▸ TASK BRIEF: Produce an exact copy of the lines from the line that contains "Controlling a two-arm" to the end of the listing below.

▸ DATASET EXTRACT:

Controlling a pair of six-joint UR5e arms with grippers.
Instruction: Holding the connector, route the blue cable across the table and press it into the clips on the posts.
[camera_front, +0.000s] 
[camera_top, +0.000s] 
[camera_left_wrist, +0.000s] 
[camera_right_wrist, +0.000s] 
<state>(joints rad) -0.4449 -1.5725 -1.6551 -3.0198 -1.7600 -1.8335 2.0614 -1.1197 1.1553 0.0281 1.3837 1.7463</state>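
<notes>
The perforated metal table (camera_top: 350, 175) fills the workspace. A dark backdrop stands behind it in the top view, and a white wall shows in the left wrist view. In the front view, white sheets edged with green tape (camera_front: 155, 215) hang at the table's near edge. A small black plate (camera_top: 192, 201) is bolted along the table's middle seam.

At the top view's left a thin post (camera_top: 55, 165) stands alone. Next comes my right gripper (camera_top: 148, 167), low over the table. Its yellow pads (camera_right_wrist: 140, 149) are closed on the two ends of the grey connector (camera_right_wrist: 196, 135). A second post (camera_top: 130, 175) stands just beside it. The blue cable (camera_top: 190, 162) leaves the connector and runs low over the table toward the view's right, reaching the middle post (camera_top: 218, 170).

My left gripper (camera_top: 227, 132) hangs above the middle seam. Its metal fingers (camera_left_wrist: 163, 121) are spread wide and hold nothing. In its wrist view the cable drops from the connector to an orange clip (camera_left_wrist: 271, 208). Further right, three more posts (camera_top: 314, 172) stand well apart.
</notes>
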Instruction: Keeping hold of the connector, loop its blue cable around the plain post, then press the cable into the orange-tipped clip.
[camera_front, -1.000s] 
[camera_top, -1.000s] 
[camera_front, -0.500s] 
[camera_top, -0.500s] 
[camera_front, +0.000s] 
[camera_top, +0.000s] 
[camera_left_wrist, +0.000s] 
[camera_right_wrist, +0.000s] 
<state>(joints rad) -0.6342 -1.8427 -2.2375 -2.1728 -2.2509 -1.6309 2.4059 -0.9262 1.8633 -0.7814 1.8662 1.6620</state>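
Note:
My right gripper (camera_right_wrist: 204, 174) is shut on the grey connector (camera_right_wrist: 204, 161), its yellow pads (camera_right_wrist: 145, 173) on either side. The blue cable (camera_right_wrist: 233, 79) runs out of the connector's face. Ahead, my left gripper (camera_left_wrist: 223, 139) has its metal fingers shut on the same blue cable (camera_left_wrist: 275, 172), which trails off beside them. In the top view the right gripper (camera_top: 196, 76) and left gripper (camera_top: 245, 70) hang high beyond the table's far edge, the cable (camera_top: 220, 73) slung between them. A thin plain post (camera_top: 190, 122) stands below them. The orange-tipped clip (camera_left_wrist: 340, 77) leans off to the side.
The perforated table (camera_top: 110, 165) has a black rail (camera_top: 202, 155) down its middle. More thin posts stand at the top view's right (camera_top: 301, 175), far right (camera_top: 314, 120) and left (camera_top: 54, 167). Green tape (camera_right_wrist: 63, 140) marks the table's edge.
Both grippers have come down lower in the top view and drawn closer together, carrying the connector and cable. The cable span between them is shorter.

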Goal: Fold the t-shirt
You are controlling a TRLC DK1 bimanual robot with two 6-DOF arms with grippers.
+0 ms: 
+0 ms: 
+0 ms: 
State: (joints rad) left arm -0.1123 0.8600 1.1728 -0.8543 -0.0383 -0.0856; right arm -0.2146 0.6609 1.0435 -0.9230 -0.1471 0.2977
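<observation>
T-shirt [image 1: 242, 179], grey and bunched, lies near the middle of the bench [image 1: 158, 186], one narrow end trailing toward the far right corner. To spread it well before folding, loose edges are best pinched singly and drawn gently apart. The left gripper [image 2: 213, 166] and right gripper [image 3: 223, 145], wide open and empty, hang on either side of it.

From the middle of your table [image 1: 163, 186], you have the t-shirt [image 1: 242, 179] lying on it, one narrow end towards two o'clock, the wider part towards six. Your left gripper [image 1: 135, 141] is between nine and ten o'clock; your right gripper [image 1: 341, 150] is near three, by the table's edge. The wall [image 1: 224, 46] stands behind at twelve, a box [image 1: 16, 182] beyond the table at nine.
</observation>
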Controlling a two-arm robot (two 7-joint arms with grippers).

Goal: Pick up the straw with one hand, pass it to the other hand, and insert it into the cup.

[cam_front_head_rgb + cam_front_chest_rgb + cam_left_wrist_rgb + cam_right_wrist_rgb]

▸ YOUR RESPONSE:
Controlling a two-arm robot (two 7-joint arms with grippers).

Goal: Pick up the straw with one hand, pass it to the other hand, and insert it into the cup.

[cam_front_head_rgb + cam_front_chest_rgb + cam_left_wrist_rgb + cam_right_wrist_rgb]

Nothing else is required to complete the output.